## Task directions:
Repeat the data below in full and exactly.

=== Section Start ===

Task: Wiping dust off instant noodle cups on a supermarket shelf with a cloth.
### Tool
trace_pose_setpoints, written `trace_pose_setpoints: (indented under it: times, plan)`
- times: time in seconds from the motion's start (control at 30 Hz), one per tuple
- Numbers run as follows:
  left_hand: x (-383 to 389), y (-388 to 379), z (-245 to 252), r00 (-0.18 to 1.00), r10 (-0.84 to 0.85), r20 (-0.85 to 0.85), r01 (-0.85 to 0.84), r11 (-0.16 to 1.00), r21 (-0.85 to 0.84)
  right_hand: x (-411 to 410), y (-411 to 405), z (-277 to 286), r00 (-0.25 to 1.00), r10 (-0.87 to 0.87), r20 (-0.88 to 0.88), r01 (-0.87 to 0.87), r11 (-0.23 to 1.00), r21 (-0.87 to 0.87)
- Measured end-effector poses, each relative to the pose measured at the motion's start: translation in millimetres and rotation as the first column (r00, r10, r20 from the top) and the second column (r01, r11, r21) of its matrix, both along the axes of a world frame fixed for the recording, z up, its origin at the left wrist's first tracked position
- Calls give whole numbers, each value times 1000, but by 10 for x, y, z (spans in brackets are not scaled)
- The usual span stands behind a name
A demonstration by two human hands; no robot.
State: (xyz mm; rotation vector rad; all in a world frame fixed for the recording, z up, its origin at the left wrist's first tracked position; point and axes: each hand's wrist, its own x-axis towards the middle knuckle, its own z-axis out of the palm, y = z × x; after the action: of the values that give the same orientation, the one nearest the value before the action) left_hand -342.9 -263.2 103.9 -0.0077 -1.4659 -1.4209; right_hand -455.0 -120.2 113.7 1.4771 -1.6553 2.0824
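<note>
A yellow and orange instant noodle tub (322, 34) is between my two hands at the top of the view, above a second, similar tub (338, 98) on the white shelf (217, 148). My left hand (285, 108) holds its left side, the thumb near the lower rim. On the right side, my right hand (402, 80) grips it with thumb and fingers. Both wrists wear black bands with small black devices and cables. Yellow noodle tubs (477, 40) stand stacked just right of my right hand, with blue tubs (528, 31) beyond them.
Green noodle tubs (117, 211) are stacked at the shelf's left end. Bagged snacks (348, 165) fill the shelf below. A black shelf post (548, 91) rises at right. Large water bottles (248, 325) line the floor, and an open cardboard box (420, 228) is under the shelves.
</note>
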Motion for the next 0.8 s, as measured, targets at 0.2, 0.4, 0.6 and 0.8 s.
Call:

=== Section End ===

## Solved exercise:
Task: Wiping dust off instant noodle cups on a supermarket shelf with a cloth.
### Tool
trace_pose_setpoints, written `trace_pose_setpoints: (indented under it: times, plan)`
- times: time in seconds from the motion's start (control at 30 Hz), one per tuple
- Numbers run as follows:
  left_hand: x (-383 to 389), y (-388 to 379), z (-245 to 252), r00 (-0.18 to 1.00), r10 (-0.84 to 0.85), r20 (-0.85 to 0.85), r01 (-0.85 to 0.84), r11 (-0.16 to 1.00), r21 (-0.85 to 0.84)
  right_hand: x (-411 to 410), y (-411 to 405), z (-277 to 286), r00 (-0.25 to 1.00), r10 (-0.87 to 0.87), r20 (-0.88 to 0.88), r01 (-0.87 to 0.87), r11 (-0.23 to 1.00), r21 (-0.87 to 0.87)
- Measured end-effector poses, each relative to the pose measured at the motion's start: translation in millimetres and rotation as the first column (r00, r10, r20 from the top) and the second column (r01, r11, r21) of its matrix, both along the axes of a world frame fixed for the recording, z up, its origin at the left wrist's first tracked position
- Calls give whole numbers, each value times 1000, but by 10 for x, y, z (spans in brackets are not scaled)
- The usual span stands behind a name
A demonstration by two human hands; no robot.
State: (xyz mm; rotation vector rad; all in a world frame fixed for the recording, z up, its origin at the left wrist's first tracked position; point and axes: each hand's wrist, its own x-axis towards the middle knuckle, its own z-axis out of the palm, y = z × x; after the action: of the values that give the same orientation, the one nearest the value before the action) left_hand -342.9 -263.2 103.9 -0.0077 -1.4659 -1.4209; right_hand -455.0 -120.2 113.7 1.4771 -1.6553 2.0824
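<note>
A yellow and orange instant noodle tub (322, 34) is between my two hands at the top of the view, above a second, similar tub (338, 98) on the white shelf (217, 148). My left hand (285, 108) holds its left side, the thumb near the lower rim. On the right side, my right hand (402, 80) grips it with thumb and fingers. Both wrists wear black bands with small black devices and cables. Yellow noodle tubs (477, 40) stand stacked just right of my right hand, with blue tubs (528, 31) beyond them.
Green noodle tubs (117, 211) are stacked at the shelf's left end. Bagged snacks (348, 165) fill the shelf below. A black shelf post (548, 91) rises at right. Large water bottles (248, 325) line the floor, and an open cardboard box (420, 228) is under the shelves.
</note>
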Motion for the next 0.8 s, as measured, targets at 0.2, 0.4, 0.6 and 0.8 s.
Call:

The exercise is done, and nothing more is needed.